Type the entries out again exactly as they read, but leave every picture behind.

- [Extracted data]
>>>

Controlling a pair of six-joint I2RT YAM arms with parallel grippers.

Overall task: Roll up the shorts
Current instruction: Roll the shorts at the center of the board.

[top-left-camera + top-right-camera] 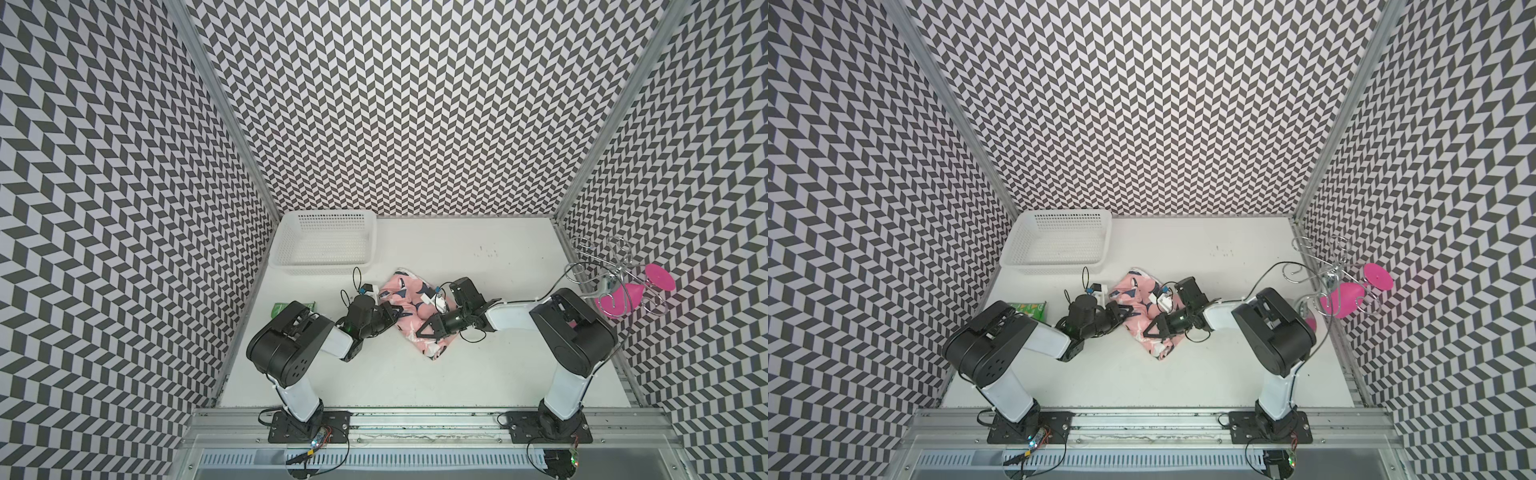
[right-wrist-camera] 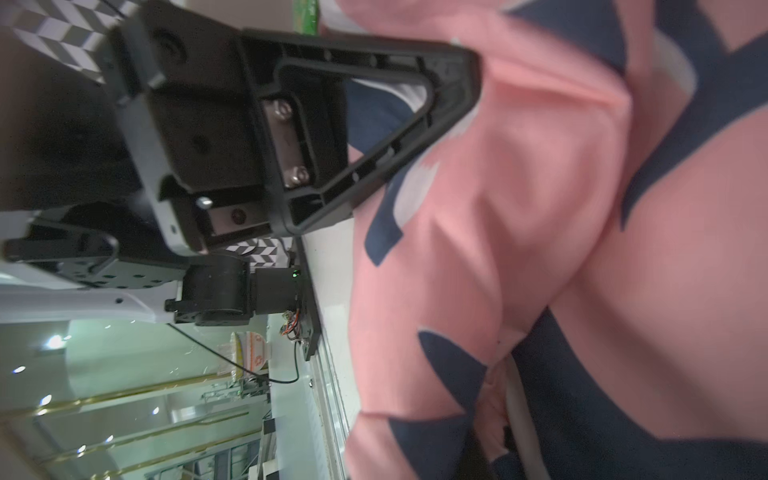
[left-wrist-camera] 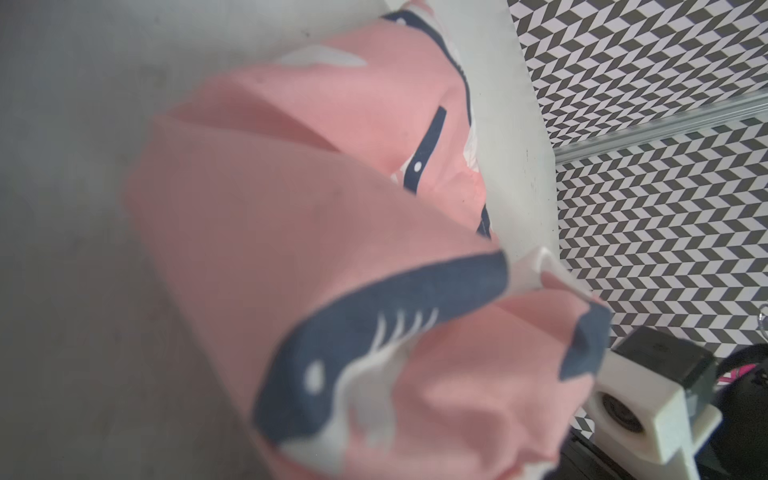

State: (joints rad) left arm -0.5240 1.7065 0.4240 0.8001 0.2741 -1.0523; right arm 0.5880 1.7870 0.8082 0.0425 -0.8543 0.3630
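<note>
The pink shark-print shorts (image 1: 409, 299) lie bunched in the middle of the table, seen in both top views (image 1: 1138, 291). My left gripper (image 1: 395, 312) reaches in from their left edge, shut on the shorts. Pink fabric (image 3: 291, 208) fills the left wrist view and hides its jaws. The right wrist view shows one black triangular left finger (image 2: 453, 66) pressed into the fabric (image 2: 540, 208). My right gripper (image 1: 422, 332) lies on the shorts from the right. Cloth covers its jaws, so their state is hidden.
A white perforated basket (image 1: 282, 257) stands at the back left. A small green packet (image 1: 279, 308) lies by the left arm's elbow. A wire rack holding a pink glass (image 1: 623, 295) stands at the right edge, behind the right arm.
</note>
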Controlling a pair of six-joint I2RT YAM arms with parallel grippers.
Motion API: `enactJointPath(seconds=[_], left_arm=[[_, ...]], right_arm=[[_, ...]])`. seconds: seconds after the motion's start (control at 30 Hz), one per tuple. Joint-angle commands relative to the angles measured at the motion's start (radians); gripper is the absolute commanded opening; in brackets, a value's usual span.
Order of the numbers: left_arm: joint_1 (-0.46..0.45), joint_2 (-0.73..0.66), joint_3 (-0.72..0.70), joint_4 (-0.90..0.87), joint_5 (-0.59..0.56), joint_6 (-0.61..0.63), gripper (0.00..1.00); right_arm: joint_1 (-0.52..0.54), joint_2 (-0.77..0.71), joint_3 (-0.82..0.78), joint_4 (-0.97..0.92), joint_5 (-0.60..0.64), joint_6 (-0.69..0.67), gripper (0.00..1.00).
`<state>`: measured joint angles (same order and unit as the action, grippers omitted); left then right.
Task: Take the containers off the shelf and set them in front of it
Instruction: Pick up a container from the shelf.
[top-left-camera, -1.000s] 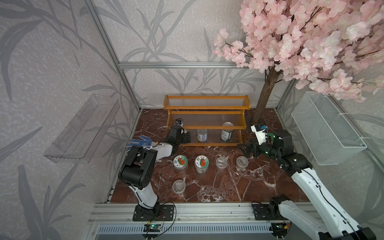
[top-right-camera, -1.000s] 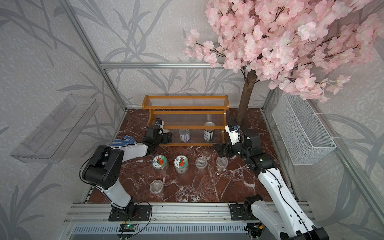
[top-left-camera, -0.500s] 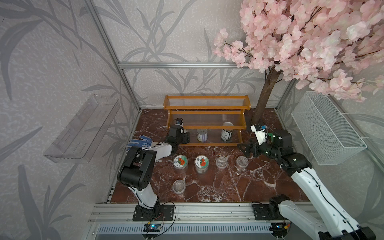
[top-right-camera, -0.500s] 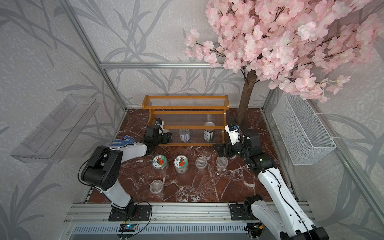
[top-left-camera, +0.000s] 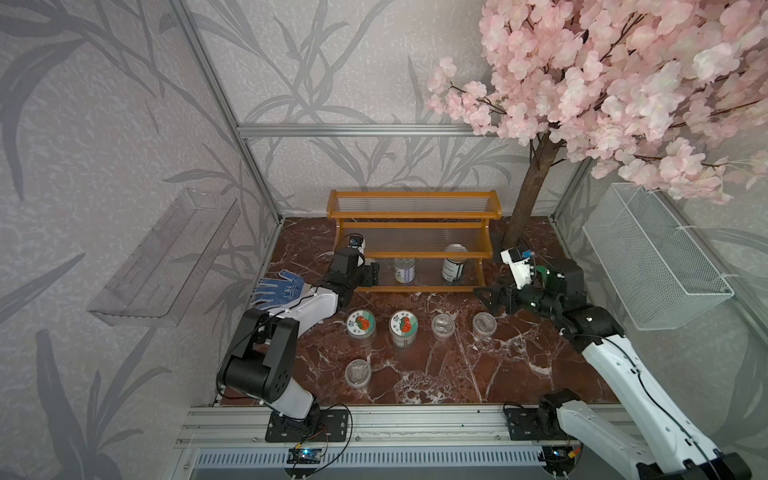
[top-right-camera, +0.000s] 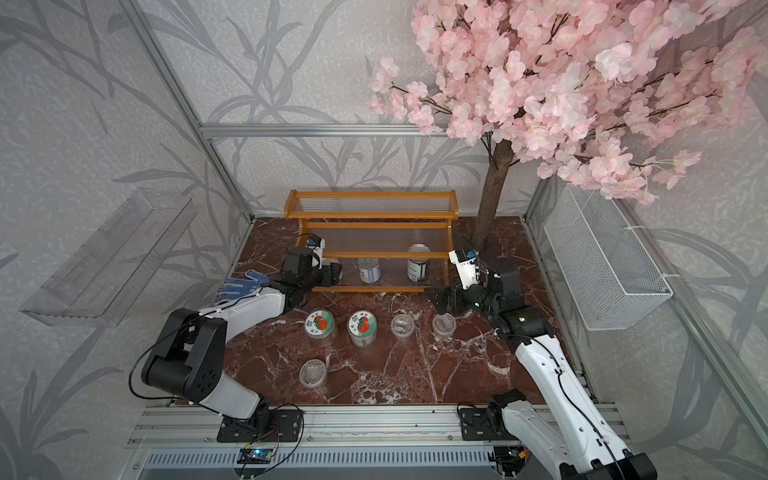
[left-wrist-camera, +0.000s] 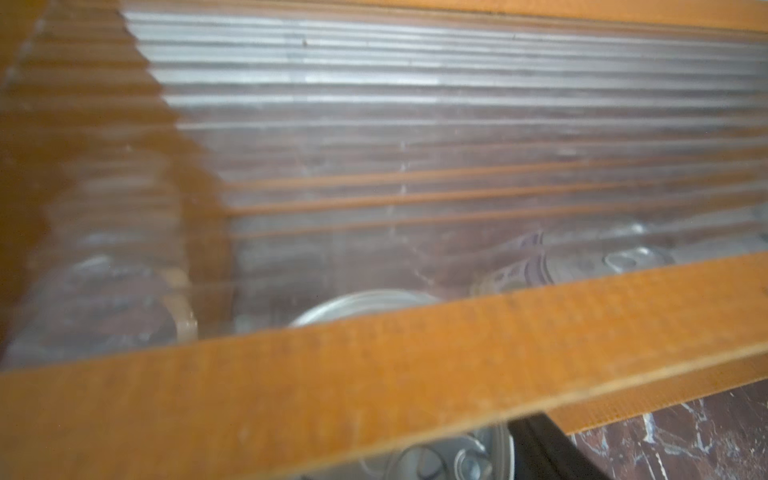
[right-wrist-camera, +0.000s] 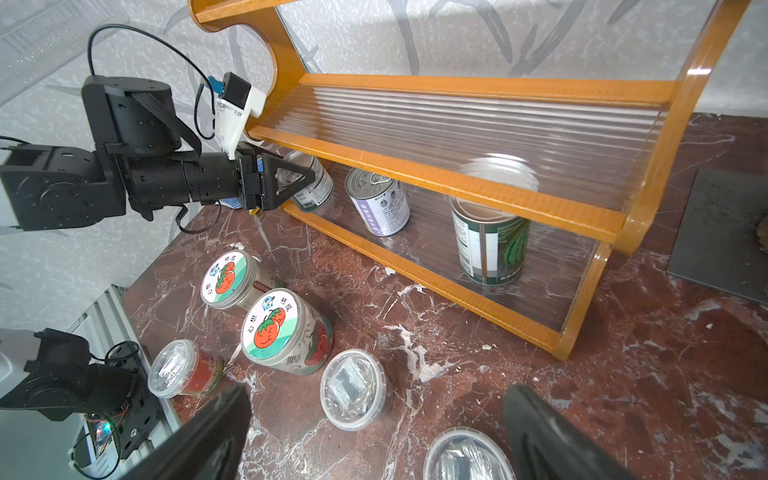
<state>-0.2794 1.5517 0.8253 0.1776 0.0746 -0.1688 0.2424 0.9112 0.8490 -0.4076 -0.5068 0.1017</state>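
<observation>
My left pincer (top-left-camera: 372, 275) reaches under the shelf (top-left-camera: 415, 224) at its middle tier. It is clenched on the end can (right-wrist-camera: 318, 191) on the bottom tier. I see only the near finger (right-wrist-camera: 307, 171) across the can's side; the far finger is hidden behind it. The left wrist view is mostly the blurred middle rail (left-wrist-camera: 374, 374). Below the rail only a sliver of the pull-tab top and one dark finger edge show. In both top views the wrist and the tier cover that can.

Off to one side of the pincer's tips, along the same tier, stands the purple-labelled can (right-wrist-camera: 380, 205). The green-labelled can (right-wrist-camera: 490, 245) is farther on, well apart. The rail sits close above the can tops. Back toward the pincer's wrist the tier opens onto bare marble floor (top-left-camera: 415, 299).

My right pincer (top-left-camera: 484, 300) hangs released, its fingers (right-wrist-camera: 208, 436) spread wide and cut off by the picture's edge. A half-cropped cup (right-wrist-camera: 465, 457) sits below between them. Beyond its tips a second cup (right-wrist-camera: 351, 388), two tomato-lid jars (right-wrist-camera: 274, 328) and a third cup (right-wrist-camera: 174, 368) stand on the floor in front of the shelf, with gaps between them.
</observation>
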Motion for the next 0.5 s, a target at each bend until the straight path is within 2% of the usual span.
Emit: enactJointPath(seconds=[0.0,0.3,0.47], left_arm=[[0.002,-0.062,-0.011,-0.057,0.046,0.000,0.75],[-0.032,-0.216,-0.059,-0.176,0.052,0.000,0.75],[-0.107,-0.313,-0.049,-0.302,0.027,-0.002,0.75]], right_arm=[[0.001,0.000,0.002,0.022,-0.016,0.001,0.99],[0.001,0.001,-0.004,0.027,-0.018,0.006,0.99],[0.001,0.009,-0.004,0.032,-0.033,0.016,0.99]])
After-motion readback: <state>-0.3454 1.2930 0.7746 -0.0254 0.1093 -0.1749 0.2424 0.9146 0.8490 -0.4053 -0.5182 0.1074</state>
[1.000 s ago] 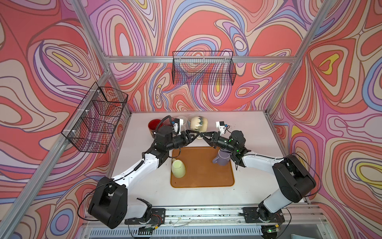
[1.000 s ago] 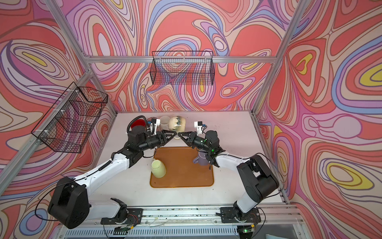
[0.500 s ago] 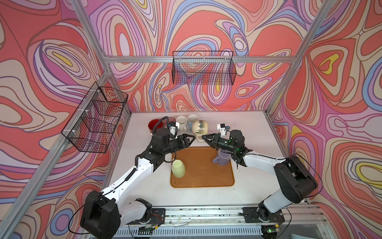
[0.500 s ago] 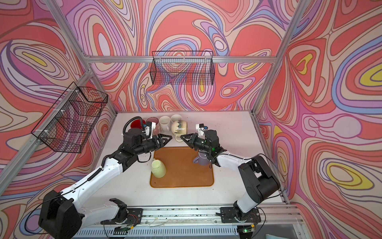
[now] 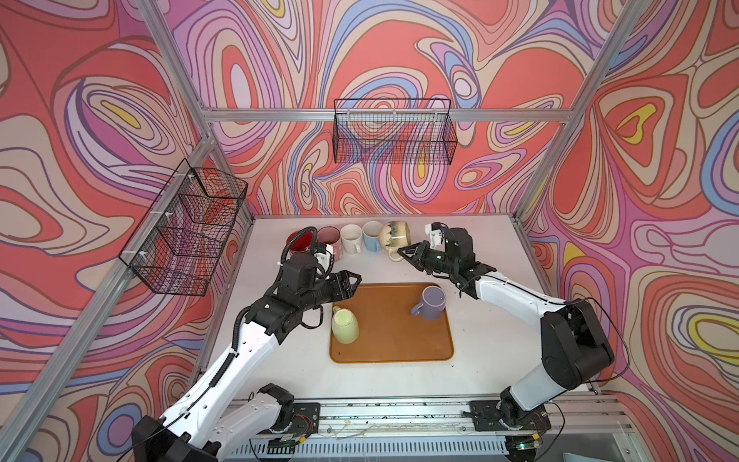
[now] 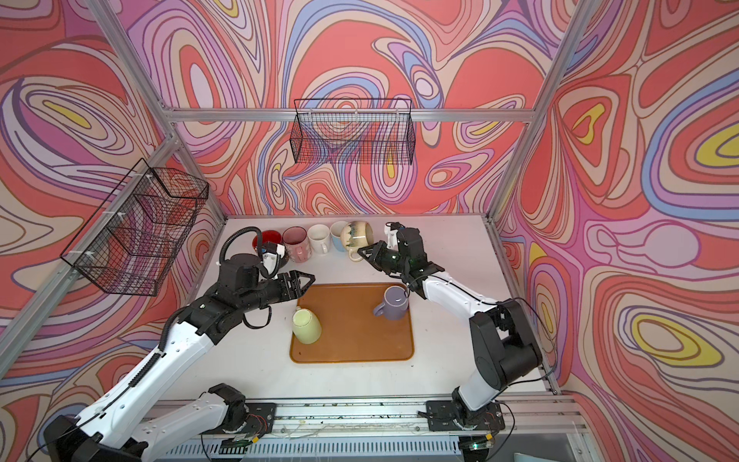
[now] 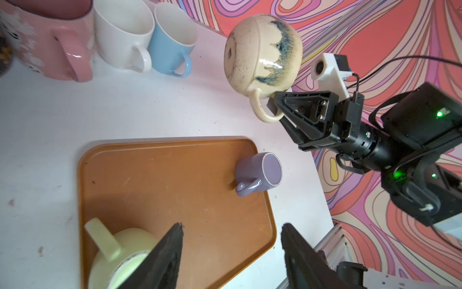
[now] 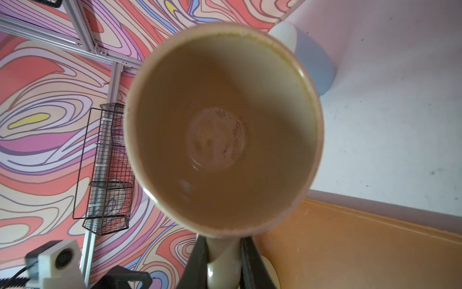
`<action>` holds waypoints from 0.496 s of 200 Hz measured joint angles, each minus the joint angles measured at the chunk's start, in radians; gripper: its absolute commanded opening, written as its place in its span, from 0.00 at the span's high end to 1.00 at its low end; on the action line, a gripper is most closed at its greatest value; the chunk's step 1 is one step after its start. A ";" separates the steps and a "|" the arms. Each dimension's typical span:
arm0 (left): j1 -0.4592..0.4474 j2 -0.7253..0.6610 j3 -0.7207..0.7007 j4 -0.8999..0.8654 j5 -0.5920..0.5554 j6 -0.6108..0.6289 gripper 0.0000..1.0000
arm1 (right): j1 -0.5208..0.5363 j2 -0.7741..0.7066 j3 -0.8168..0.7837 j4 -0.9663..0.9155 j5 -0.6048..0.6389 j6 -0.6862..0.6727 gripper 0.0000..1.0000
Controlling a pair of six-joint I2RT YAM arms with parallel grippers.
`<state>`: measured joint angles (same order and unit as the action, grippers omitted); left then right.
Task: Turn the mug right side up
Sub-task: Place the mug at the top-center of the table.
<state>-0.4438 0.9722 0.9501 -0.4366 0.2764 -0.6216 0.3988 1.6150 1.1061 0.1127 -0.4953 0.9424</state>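
The round-bellied cream mug [image 5: 394,236], streaked with a dripping band of dark blue-green glaze, is tipped onto its side behind the tray, just beside the blue mug [image 5: 372,237] at the back of the table. In the left wrist view its speckled flat base [image 7: 231,53] faces away from the right gripper [image 7: 275,107], which pinches its looped handle [image 7: 261,110]. The right wrist view looks straight into the mug's plain, empty tan inside [image 8: 222,130].

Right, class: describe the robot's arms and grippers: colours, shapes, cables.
The left arm and right arm have white shells with black joints. The left gripper and right gripper are black, with triangular openwork fingers. Wrists carry white camera blocks and black cables.
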 measured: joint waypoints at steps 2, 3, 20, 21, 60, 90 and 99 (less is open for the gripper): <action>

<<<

- [Solution to the problem]
Controlling a pair of six-joint I2RT YAM arms with parallel grippers.

Overall task: Roll up the shorts
Current instruction: Roll the shorts at the center of the board.

[top-left-camera + top-right-camera] 
[right-wrist-camera] 
[left-wrist-camera] 

State: (joints rad) left arm -0.5240 1.7065 0.4240 0.8001 0.2741 -1.0523; right arm 0.5880 1.7870 0.8082 0.0425 -0.8543 0.3630
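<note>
The pink shark-print shorts (image 1: 409, 299) lie bunched in the middle of the table, seen in both top views (image 1: 1138, 291). My left gripper (image 1: 395, 312) reaches in from their left edge, shut on the shorts. Pink fabric (image 3: 291, 208) fills the left wrist view and hides its jaws. The right wrist view shows one black triangular left finger (image 2: 453, 66) pressed into the fabric (image 2: 540, 208). My right gripper (image 1: 422, 332) lies on the shorts from the right. Cloth covers its jaws, so their state is hidden.
A white perforated basket (image 1: 282, 257) stands at the back left. A small green packet (image 1: 279, 308) lies by the left arm's elbow. A wire rack holding a pink glass (image 1: 623, 295) stands at the right edge, behind the right arm.
</note>
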Controlling a pair of six-joint I2RT YAM arms with parallel grippers.
Motion API: `enactJointPath(seconds=[_], left_arm=[[_, ...]], right_arm=[[_, ...]])`. seconds: seconds after the motion's start (control at 30 Hz), one per tuple. Joint-angle commands relative to the angles measured at the motion's start (radians); gripper is the absolute commanded opening; in brackets, a value's usual span.
Order of the numbers: left_arm: joint_1 (-0.46..0.45), joint_2 (-0.73..0.66), joint_3 (-0.72..0.70), joint_4 (-0.90..0.87), joint_5 (-0.59..0.56), joint_6 (-0.61..0.63), gripper (0.00..1.00); right_arm: joint_1 (-0.52..0.54), joint_2 (-0.77..0.71), joint_3 (-0.82..0.78), joint_4 (-0.97..0.92), joint_5 (-0.60..0.64), joint_6 (-0.69..0.67), gripper (0.00..1.00).
`<state>`: measured joint angles (same order and unit as the action, grippers omitted); left then right.
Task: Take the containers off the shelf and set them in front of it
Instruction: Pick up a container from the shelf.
[top-left-camera, -1.000s] 
[top-right-camera, -1.000s] 
[top-left-camera, -0.500s] 
[top-right-camera, -0.500s] 
[top-left-camera, +0.000s] 
[top-right-camera, +0.000s] 
[left-wrist-camera, +0.000s] 
[right-wrist-camera, +0.000s] 
<state>-0.2794 1.5517 0.8253 0.1776 0.0746 -0.1688 0.2424 0.9112 0.8490 -0.4076 -0.5068 0.1017</state>
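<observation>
My left pincer (top-left-camera: 372, 275) reaches under the shelf (top-left-camera: 415, 224) at its middle tier. It is clenched on the end can (right-wrist-camera: 318, 191) on the bottom tier. I see only the near finger (right-wrist-camera: 307, 171) across the can's side; the far finger is hidden behind it. The left wrist view is mostly the blurred middle rail (left-wrist-camera: 374, 374). Below the rail only a sliver of the pull-tab top and one dark finger edge show. In both top views the wrist and the tier cover that can.

Off to one side of the pincer's tips, along the same tier, stands the purple-labelled can (right-wrist-camera: 380, 205). The green-labelled can (right-wrist-camera: 490, 245) is farther on, well apart. The rail sits close above the can tops. Back toward the pincer's wrist the tier opens onto bare marble floor (top-left-camera: 415, 299).

My right pincer (top-left-camera: 484, 300) hangs released, its fingers (right-wrist-camera: 208, 436) spread wide and cut off by the picture's edge. A half-cropped cup (right-wrist-camera: 465, 457) sits below between them. Beyond its tips a second cup (right-wrist-camera: 351, 388), two tomato-lid jars (right-wrist-camera: 274, 328) and a third cup (right-wrist-camera: 174, 368) stand on the floor in front of the shelf, with gaps between them.
</observation>
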Motion for the next 0.5 s, a target at each bend until the straight path is within 2% of the usual span.
Emit: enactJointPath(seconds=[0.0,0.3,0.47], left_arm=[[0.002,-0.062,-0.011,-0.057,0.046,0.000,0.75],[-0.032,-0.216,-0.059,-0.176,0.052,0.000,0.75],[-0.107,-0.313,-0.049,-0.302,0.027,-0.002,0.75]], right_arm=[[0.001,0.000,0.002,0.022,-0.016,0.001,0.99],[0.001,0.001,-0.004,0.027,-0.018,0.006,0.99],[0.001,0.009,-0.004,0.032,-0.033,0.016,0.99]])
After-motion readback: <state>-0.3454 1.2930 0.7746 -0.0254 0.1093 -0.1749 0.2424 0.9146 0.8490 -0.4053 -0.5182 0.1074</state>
[1.000 s ago] 
[1.000 s ago] 
[0.500 s ago] 
[0.500 s ago] 
[now] 
[now] 
[now] 
[now] 
`<action>` holds waypoints from 0.496 s of 200 Hz measured joint angles, each minus the joint angles measured at the chunk's start, in radians; gripper: its absolute commanded opening, written as its place in its span, from 0.00 at the span's high end to 1.00 at its low end; on the action line, a gripper is most closed at its greatest value; the chunk's step 1 is one step after its start. A ";" separates the steps and a "|" the arms. Each dimension's typical span:
arm0 (left): j1 -0.4592..0.4474 j2 -0.7253..0.6610 j3 -0.7207..0.7007 j4 -0.8999..0.8654 j5 -0.5920..0.5554 j6 -0.6108..0.6289 gripper 0.0000..1.0000
arm1 (right): j1 -0.5208..0.5363 j2 -0.7741..0.7066 j3 -0.8168..0.7837 j4 -0.9663..0.9155 j5 -0.6048..0.6389 j6 -0.6862..0.6727 gripper 0.0000..1.0000
Controlling a pair of six-joint I2RT YAM arms with parallel grippers.
`<state>`: measured joint angles (same order and unit as the action, grippers omitted); left then right.
Task: Turn the mug right side up
Sub-task: Place the mug at the top-center of the table.
<state>-0.4438 0.9722 0.9501 -0.4366 0.2764 -0.6216 0.3988 1.6150 1.1061 0.1127 -0.4953 0.9424</state>
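The round-bellied cream mug [image 5: 394,236], streaked with a dripping band of dark blue-green glaze, is tipped onto its side behind the tray, just beside the blue mug [image 5: 372,237] at the back of the table. In the left wrist view its speckled flat base [image 7: 231,53] faces away from the right gripper [image 7: 275,107], which pinches its looped handle [image 7: 261,110]. The right wrist view looks straight into the mug's plain, empty tan inside [image 8: 222,130].

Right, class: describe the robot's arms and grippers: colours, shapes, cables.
The left arm and right arm have white shells with black joints. The left gripper and right gripper are black, with triangular openwork fingers. Wrists carry white camera blocks and black cables.
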 measured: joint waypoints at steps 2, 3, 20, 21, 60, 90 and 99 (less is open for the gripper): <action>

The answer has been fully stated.